"Had angry? Satisfied have berated others, grabbing, playing physically like a bar-bar people only. Really shameless. Camps. Satisfied Tira Pratiwi? You managed to make a fuss tonight. You are completely different from the old you. Our parents must be very embarrassed. The child who was educated and well cared for by his mother with great difficulty even kayak gini. Far from being educated, civilized and ethical. You really are a naughty, rude and pathetic wild woman!" bertar mbak Dila who was upset because he was the target of my and Giya scratches because he was between us. "Look at this, look at this carefully." he showed me the wound on his arm. "All because of you. Gini the quality of women who are always proud of our grandparents. How humiliating!"
"I'm sorry, ma'am" I said. Honestly I was surprised by what Dila said, why he could make such a conclusion about me. Just because I don't look for a soul mate, I look like the worst man and his many sins. It's completely unforgivable, let alone understandable. I also suffered a lot with all of that. Not only was I hurt, but I was devastated. But I tried to understand, he was so sure because he was upset because he had become a shield and was hurt by both of us.
"Sorry sorry sorry. Then will you repeat again? If you see the boy want to get angry again, want to attack him again? Your attitude really shows that your father's genes flow strongly in your body, Ra. You are exactly your brother, can only cause trouble. Look at our big family group, all talking about you. Everyone is ashamed of their behavior. Didn't think of you, Ra. You don't feel sorry for your mother. Your sisters too. Really pathetic!"
"I don't want any of this, ma'am."
"No desire but to marry the husband of the person. Is that Tira? O Allah, I am ashamed as your brother Tira. Really embarrassed me. What if everyone knew this and they knew you were my brother. I can be considered the same as you. Iiihhh amit - amit ra. Mbok yes you think Tira, before doing all this. You are beautiful, smart too, why is it so stupid, like no other man. Shame on me Ra, shame. That's as low as you are, Ra. Don't you see how red our parents' faces go out because they're ashamed of you!"
"Are you ashamed to have a brother like me? Shame that people know? Take it easy, madam. I would never tell anyone that we are brothers. Even if people ask questions I won't tell because I know myself, this sinful me does not deserve to be part of our great holy family. Who never make mistakes and always keep our grandfather's honor. Satisfied, mbak? Accept judging me, adding to the wounds in my heart. Not only is our honorable extended family ashamed, but I am also ashamed. I'm the one who's most ashamed of myself!" I feel this chest so tight. From just now just hearing the judgment of the people without anyone concerned about me. Am I that cool? No good woman would destroy another's household because the stakes are God's great sin. All this time I always take good care of myself, only connecting with foreign men with only bang Andre but this is what I get as if I am a wild woman who is free.

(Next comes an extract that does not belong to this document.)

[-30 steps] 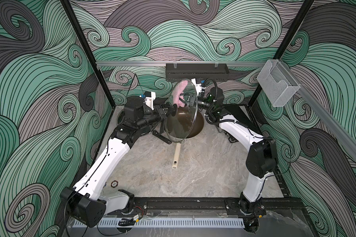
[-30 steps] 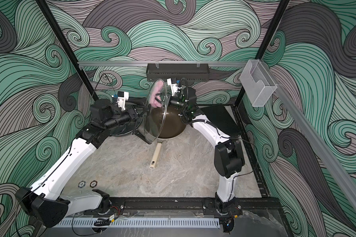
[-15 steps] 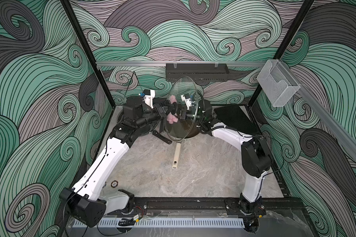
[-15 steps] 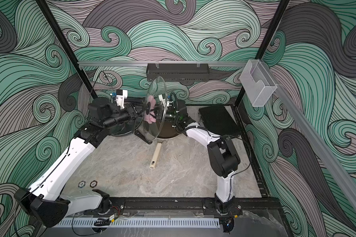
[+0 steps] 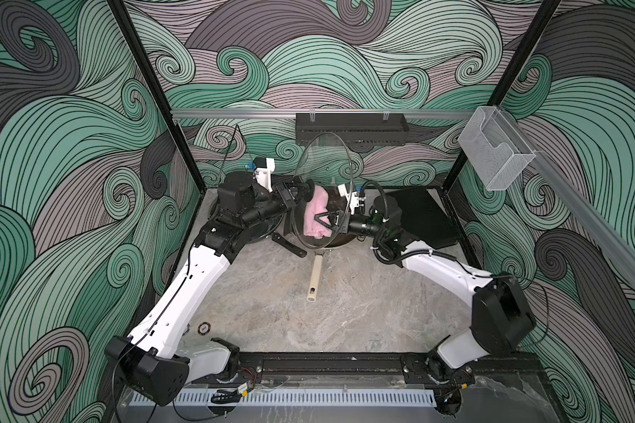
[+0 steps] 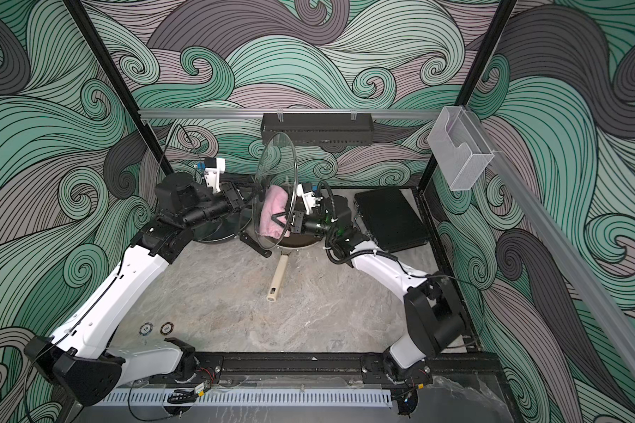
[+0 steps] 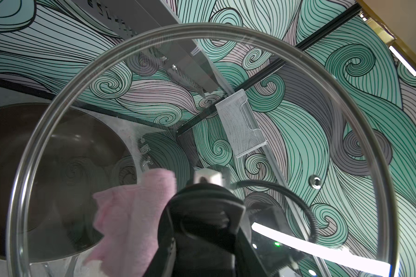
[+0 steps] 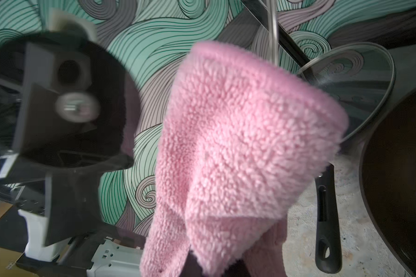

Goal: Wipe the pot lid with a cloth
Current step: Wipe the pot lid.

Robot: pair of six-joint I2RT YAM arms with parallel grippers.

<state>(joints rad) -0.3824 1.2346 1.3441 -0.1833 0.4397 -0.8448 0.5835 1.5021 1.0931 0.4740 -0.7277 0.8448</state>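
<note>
My left gripper [image 5: 303,190] is clamped tight on the black knob [image 5: 309,189] of the glass lid [image 5: 325,161]. It holds the lid on edge, nearly upright, above the pan [image 5: 345,242]. In the left wrist view the knob [image 7: 202,199] sits between my fingers [image 7: 240,230], and the lid's rim [image 7: 226,25] arcs round most of the frame.

My right gripper [image 5: 325,219] is pinched shut on the pink cloth [image 5: 314,216], also above the pan, on the lid's underside face, the side away from the knob. The cloth spreads upward from my fingertips as a fluffy fold [image 8: 238,144]. Through the glass it looks flattened [image 7: 135,215], but I cannot tell whether it presses on the lid or sits just off it. Both top views show it inside the lid's outline [image 6: 272,212].

The pan rests on the table with its beige handle [image 5: 315,274] pointing toward my base. A second pan [image 5: 263,236] with a black handle [image 5: 288,244] sits just beside the pan, under my left arm. A black box [image 5: 422,216] lies beside the pan on my right arm's side.
</note>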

"Kok so you're angry? You make mistakes so it's natural for others to judge you. I see you're getting uncontrollable, Ra. Changed in our family you are the most beautiful and now have a job well established but arrogant. Conscious Tira, it could be that this is all a warning of God for those of you who are too proud of yourself!"
My tears are getting bigger. I'm not like that. Even until this moment I never boast of the face that God gave me, nor the workers that I have now. I am all grateful as best I can. I am beautiful, but I have never used this beauty to make it. I also have a great job for my mom and my sisters. Then why do they say it like that.
"I was curious to see how our extended family responded with your attitude earlier? moreover, you are angry with me just because I advised..That's proof of your arrogance, Tira!"
"I'm not arrogant, ma'am. I'm angry not because of my advice, but because I'm not accusing me."
"I don't know, ma'am, if she's married."
"Here, it could be that you just cover up the situation."
"No, no,"
"I asked you about prayer, right? But you're covering up."
"No, I'm ..." Somehow explained to her, but right now I'm completely cornered. That condition even made my heart break. It's like I have no hope anymore. I've been so bad in their eyes that I don't care, but please don't be so rude. "Alright if that's Dila's assessment, even though I don't feel that way. I accept, mbak. I will also try to improve myself as best I can later. Now leave me alone." I asked, with an already erratic feeling.
"Oooh ngusir? Heh, later if there's anything don't come after me..All of you say to my mother Ra, do not need to involve me to worry about you. I am burdened. I do not like being asked for help like that. Understand you. Emang does not know thank you, has been helped even ngusir. Don't know yourself!" Dila left, of course without the slightest feeling of guilt has made my heart hurt.
In this room, I won it. If they knew, being me wasn't easy. Since childhood haunted by fear because this level makes me targeted by many men. Not to mention losing the figure of Abah makes me even more distrustful of the name of love. I really grew up putting my own feelings aside for me, enough for my mother and sisters.
Until the end I will be like this. I have no right to feel love forever. My life was just a form of devotion to my mother and sisters.